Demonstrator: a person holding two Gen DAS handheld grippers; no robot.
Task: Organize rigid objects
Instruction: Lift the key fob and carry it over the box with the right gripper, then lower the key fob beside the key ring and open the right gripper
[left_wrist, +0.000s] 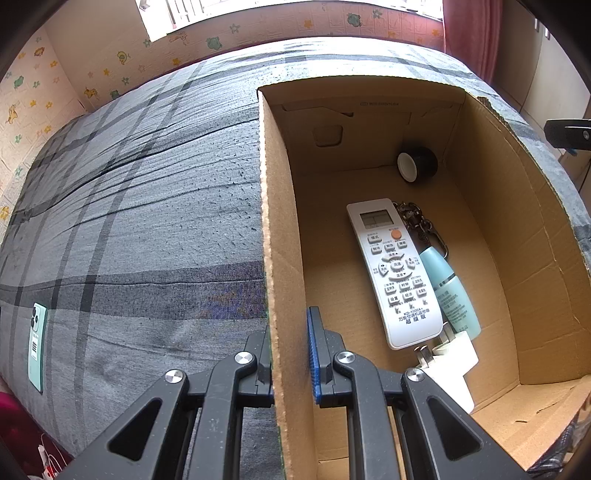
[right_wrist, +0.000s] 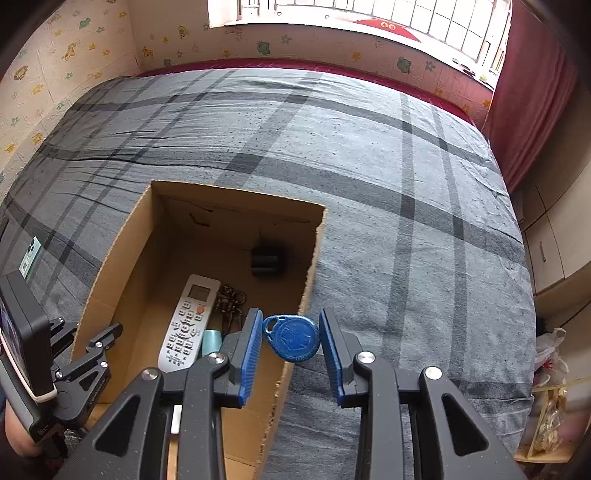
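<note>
An open cardboard box (left_wrist: 280, 221) sits on a grey plaid bed (left_wrist: 147, 221). My left gripper (left_wrist: 290, 332) is shut on the box's left wall, one finger on each side of it. Inside lie a white remote (left_wrist: 395, 273), a teal bottle (left_wrist: 452, 291), a metal keychain (left_wrist: 417, 225), a black roll (left_wrist: 417, 164) and a white plug (left_wrist: 450, 365). My right gripper (right_wrist: 290, 325) is shut on a blue key fob (right_wrist: 295, 338), held in the air over the right wall of the box (right_wrist: 122, 243). The remote (right_wrist: 188, 325) shows below it.
A mint-green phone (left_wrist: 37, 347) lies on the bed left of the box, also visible as a phone (right_wrist: 31, 256) in the right wrist view. Walls with cartoon stickers border the bed; a red curtain (right_wrist: 532, 96) hangs at the right. A cluttered shelf (right_wrist: 550, 424) stands beside the bed.
</note>
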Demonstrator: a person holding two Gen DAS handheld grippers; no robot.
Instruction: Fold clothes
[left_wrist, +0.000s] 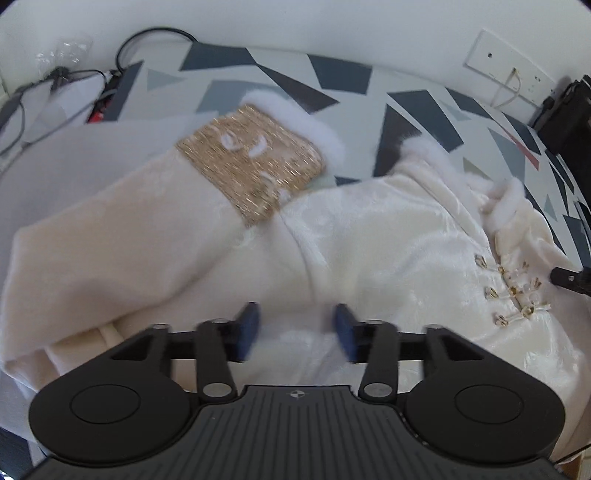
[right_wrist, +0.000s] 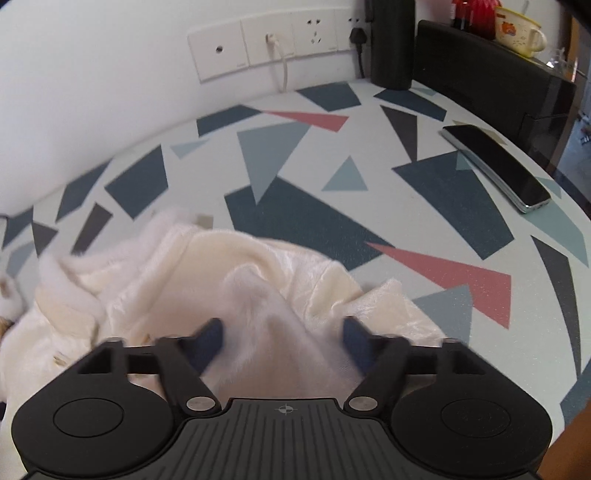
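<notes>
A cream velvet garment (left_wrist: 369, 236) with white fur trim lies spread on the patterned table (left_wrist: 332, 77). Its sleeve with a gold beaded cuff (left_wrist: 251, 162) is folded across the body. Gold clasps (left_wrist: 513, 291) run down the right side. My left gripper (left_wrist: 296, 326) hovers just over the garment's near part, jaws apart, blue pads (left_wrist: 247, 328) clear of the cloth. In the right wrist view my right gripper (right_wrist: 282, 343) is open around a raised ridge of the same garment (right_wrist: 258, 295); the pads (right_wrist: 210, 341) do not press it. A tip of the right gripper (left_wrist: 569, 278) shows at the left view's right edge.
A phone (right_wrist: 498, 166) lies at the table's right edge, with a black speaker (right_wrist: 391, 44) and a black box (right_wrist: 491, 74) behind it. Wall sockets (right_wrist: 273, 40) carry a white cable. Cables and a power strip (left_wrist: 107, 92) sit at the far left.
</notes>
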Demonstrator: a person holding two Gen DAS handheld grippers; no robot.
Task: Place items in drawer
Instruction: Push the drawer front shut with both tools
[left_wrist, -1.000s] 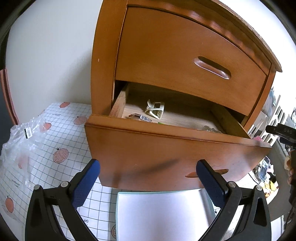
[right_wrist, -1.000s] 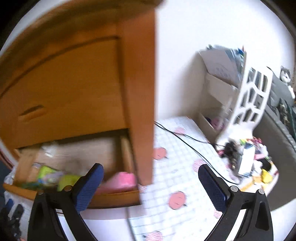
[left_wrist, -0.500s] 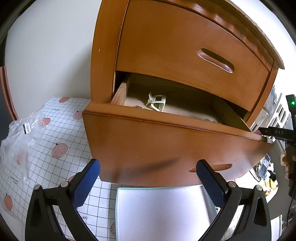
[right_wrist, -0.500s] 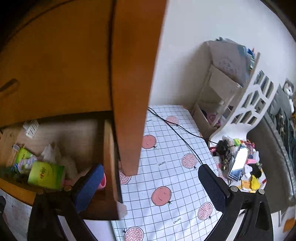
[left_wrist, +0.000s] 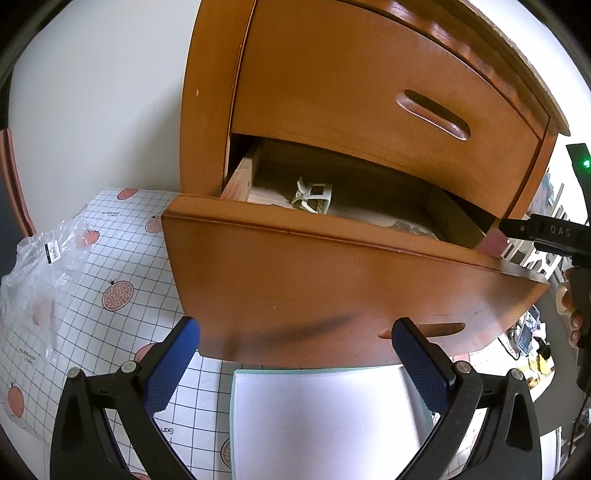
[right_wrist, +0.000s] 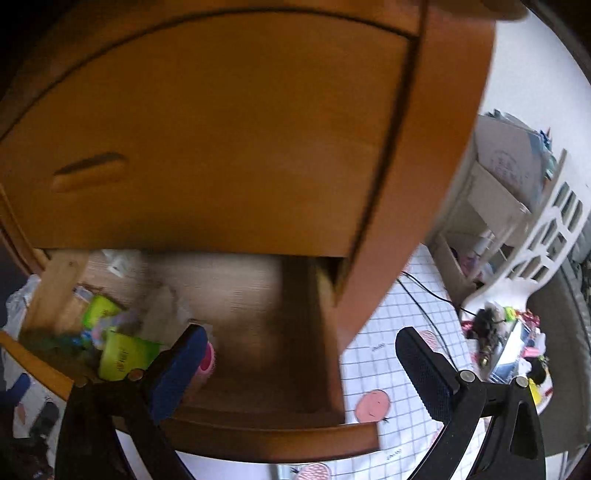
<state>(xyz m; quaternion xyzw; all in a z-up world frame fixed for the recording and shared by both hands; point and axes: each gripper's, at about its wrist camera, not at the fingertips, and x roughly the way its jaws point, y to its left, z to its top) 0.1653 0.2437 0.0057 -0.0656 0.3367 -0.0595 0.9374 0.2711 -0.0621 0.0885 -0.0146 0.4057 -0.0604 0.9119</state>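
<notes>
A wooden cabinet (left_wrist: 214, 92) has its lower drawer (left_wrist: 332, 288) pulled out. A white clip (left_wrist: 312, 194) lies at the back of it. My left gripper (left_wrist: 295, 354) is open and empty, close to the drawer front, low down. In the blurred right wrist view, the drawer (right_wrist: 325, 332) holds green packets (right_wrist: 125, 354), a pink item (right_wrist: 207, 360) and other small things. My right gripper (right_wrist: 303, 369) is open over the drawer's right front corner. Its left finger is beside the pink item, and nothing sits between the fingers. The right gripper (left_wrist: 546, 236) also shows at the drawer's right end.
A white pad (left_wrist: 325, 417) lies under the drawer on the gridded mat (left_wrist: 122, 258). A crumpled plastic bag (left_wrist: 40, 258) sits to the left. Right of the cabinet stand a white organiser (right_wrist: 535, 229), a black cable (right_wrist: 424, 291) and small clutter (right_wrist: 498, 332). The upper drawer (left_wrist: 369, 92) is closed.
My right gripper has swung back left, from the mat beside the cabinet to over the drawer's right corner. The left gripper has sunk a little lower against the drawer front.
</notes>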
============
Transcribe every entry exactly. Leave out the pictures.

RESULT FOR THIS TASK →
Demonstrator: a person holding two Gen DAS handheld grippers; no robot.
Task: Organize rigid objects
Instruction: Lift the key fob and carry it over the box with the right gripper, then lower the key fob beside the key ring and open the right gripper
[left_wrist, +0.000s] 
[right_wrist, +0.000s] 
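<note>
An open cardboard box (left_wrist: 280, 221) sits on a grey plaid bed (left_wrist: 147, 221). My left gripper (left_wrist: 290, 332) is shut on the box's left wall, one finger on each side of it. Inside lie a white remote (left_wrist: 395, 273), a teal bottle (left_wrist: 452, 291), a metal keychain (left_wrist: 417, 225), a black roll (left_wrist: 417, 164) and a white plug (left_wrist: 450, 365). My right gripper (right_wrist: 290, 325) is shut on a blue key fob (right_wrist: 295, 338), held in the air over the right wall of the box (right_wrist: 122, 243). The remote (right_wrist: 188, 325) shows below it.
A mint-green phone (left_wrist: 37, 347) lies on the bed left of the box, also visible as a phone (right_wrist: 31, 256) in the right wrist view. Walls with cartoon stickers border the bed; a red curtain (right_wrist: 532, 96) hangs at the right. A cluttered shelf (right_wrist: 550, 424) stands beside the bed.
</note>
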Demonstrator: a person holding two Gen DAS handheld grippers; no robot.
Instruction: Fold clothes
[left_wrist, +0.000s] 
[right_wrist, +0.000s] 
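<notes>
A cream velvet garment (left_wrist: 369, 236) with white fur trim lies spread on the patterned table (left_wrist: 332, 77). Its sleeve with a gold beaded cuff (left_wrist: 251, 162) is folded across the body. Gold clasps (left_wrist: 513, 291) run down the right side. My left gripper (left_wrist: 296, 326) hovers just over the garment's near part, jaws apart, blue pads (left_wrist: 247, 328) clear of the cloth. In the right wrist view my right gripper (right_wrist: 282, 343) is open around a raised ridge of the same garment (right_wrist: 258, 295); the pads (right_wrist: 210, 341) do not press it. A tip of the right gripper (left_wrist: 569, 278) shows at the left view's right edge.
A phone (right_wrist: 498, 166) lies at the table's right edge, with a black speaker (right_wrist: 391, 44) and a black box (right_wrist: 491, 74) behind it. Wall sockets (right_wrist: 273, 40) carry a white cable. Cables and a power strip (left_wrist: 107, 92) sit at the far left.
</notes>
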Demonstrator: a person holding two Gen DAS handheld grippers; no robot.
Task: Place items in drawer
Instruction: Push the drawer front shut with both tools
[left_wrist, -1.000s] 
[right_wrist, -1.000s] 
[left_wrist, -0.500s] 
[right_wrist, -0.500s] 
[left_wrist, +0.000s] 
[right_wrist, +0.000s] 
<state>(xyz m; quaternion xyzw; all in a z-up world frame fixed for the recording and shared by both hands; point and axes: each gripper's, at about its wrist camera, not at the fingertips, and x roughly the way its jaws point, y to its left, z to its top) 0.1653 0.2437 0.0057 -0.0656 0.3367 -0.0595 0.9374 0.2711 -0.0621 0.0885 -0.0146 0.4057 -0.0604 0.9119</state>
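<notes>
A wooden cabinet (left_wrist: 214, 92) has its lower drawer (left_wrist: 332, 288) pulled out. A white clip (left_wrist: 312, 194) lies at the back of it. My left gripper (left_wrist: 295, 354) is open and empty, close to the drawer front, low down. In the blurred right wrist view, the drawer (right_wrist: 325, 332) holds green packets (right_wrist: 125, 354), a pink item (right_wrist: 207, 360) and other small things. My right gripper (right_wrist: 303, 369) is open over the drawer's right front corner. Its left finger is beside the pink item, and nothing sits between the fingers. The right gripper (left_wrist: 546, 236) also shows at the drawer's right end.
A white pad (left_wrist: 325, 417) lies under the drawer on the gridded mat (left_wrist: 122, 258). A crumpled plastic bag (left_wrist: 40, 258) sits to the left. Right of the cabinet stand a white organiser (right_wrist: 535, 229), a black cable (right_wrist: 424, 291) and small clutter (right_wrist: 498, 332). The upper drawer (left_wrist: 369, 92) is closed.
My right gripper has swung back left, from the mat beside the cabinet to over the drawer's right corner. The left gripper has sunk a little lower against the drawer front.
</notes>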

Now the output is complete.